Comment: It looks like and local Pakistani observers have remarked that Musharraf is likely to beat the charge against him in the Anti-Terorrism Court. With the interim government's refusal to prosecute him for treason, the remaining actions appear to be those before the Islamabad High Court over his imprisonment of judges.
Odds are improving that he will not go to prison because the judges have an ethical conflict of interest from having been imprisoned by him, at least that is what his attorneys are already saying.
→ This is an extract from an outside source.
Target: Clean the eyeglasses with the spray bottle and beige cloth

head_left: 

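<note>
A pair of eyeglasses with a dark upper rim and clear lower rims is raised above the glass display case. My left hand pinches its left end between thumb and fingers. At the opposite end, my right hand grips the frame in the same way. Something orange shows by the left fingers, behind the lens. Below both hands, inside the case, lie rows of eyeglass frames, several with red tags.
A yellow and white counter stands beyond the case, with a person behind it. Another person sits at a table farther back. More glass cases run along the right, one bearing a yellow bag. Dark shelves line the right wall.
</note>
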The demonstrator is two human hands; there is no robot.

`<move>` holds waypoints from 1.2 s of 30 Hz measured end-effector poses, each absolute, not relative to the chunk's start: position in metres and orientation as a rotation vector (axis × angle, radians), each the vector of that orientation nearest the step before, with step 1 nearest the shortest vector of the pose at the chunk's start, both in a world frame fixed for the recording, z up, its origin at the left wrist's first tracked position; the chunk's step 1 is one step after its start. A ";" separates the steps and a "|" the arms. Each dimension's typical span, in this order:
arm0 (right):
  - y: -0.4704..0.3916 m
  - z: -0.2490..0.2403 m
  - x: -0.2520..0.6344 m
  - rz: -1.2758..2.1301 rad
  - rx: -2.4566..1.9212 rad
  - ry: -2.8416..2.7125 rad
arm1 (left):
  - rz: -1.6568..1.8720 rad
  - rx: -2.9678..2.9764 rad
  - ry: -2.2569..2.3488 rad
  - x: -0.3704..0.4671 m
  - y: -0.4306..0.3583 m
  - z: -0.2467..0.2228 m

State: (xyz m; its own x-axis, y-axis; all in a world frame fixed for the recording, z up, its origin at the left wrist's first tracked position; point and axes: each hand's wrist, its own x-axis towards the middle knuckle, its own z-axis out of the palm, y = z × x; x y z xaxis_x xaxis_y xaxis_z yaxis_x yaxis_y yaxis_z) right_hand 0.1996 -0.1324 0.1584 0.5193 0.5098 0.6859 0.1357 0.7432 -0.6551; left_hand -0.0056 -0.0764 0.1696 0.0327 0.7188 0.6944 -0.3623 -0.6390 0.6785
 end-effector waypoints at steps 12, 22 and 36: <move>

Pakistani newspapers are running polls on whether Musharraf will ever serve a day in prison.
Iraq: Internal security deteriorated on 23 April after Iraqi security forces raided a Sunni protest camp in al Hawijah. Clashes between security forces and Sunni gunmen killed 42 people and wounded more than 100.
The al-Maliki government claims the camp was a meeting of Baathists still loyal to Saddam Hussein and al Qaida and was harboring gunmen who attacked a government checkpoint last Friday. The Sunni tribal leaders said they are protesting the al Maliki government's actions to marginalize Sunnis.
As a result of the massacre, Sunni tribal sheikhs called for Sunnis to take up arms and embark on jihad. The Sunni-majority governates of Anbar, Nineveh and Salahuddin went on a general strike, closing schools and stores. Clashes with security forces occurred in multiple cities in the Sunni governates. Authorities imposed curfews. Sunni lawmakers walked out of parliament and resigned from the cabinet.
Late in the day, tribal, religious and government leaders managed to calm the situation. The government promised to compensate victims, provide medical treatment for the wounded and to hold accountable military leaders for any abuses of authority. Al Maliki created an investigation team composed almost entirely of Shiites.
Comment: The calm is temporary and more clashes are certain. Sectarian relations have been strained for years, but Sunni protests against corruption, discrimination and disenfranchisement have been steady since December.
Hostility deepened and violence increased after al Maliki's cabinet declared that Anbar and Nineveh governates were too insecure to hold provincial elections, which occurred in the other nine governates last Saturday. They were the first elections since parliamentary elections in March 2010 and the first since the departure of US soldiers in December 2011. Turnout was low and returns have not been announced.
Today the government announced elections in the two Sunni governates will be held in July. This is a panic reaction to the anti-government violence.
Iraq is slowly but steadily moving towards another Sunni uprising, as an extension of the Syrian uprising.
An important issue that has not been covered in the press is whether Saudi Arabia and Qatar are arming and financing the Iraqi Sunnis as they are the Syrian Sunnis, using both as proxies for dealing Iran a strategic setback for its meddling in Arab lands.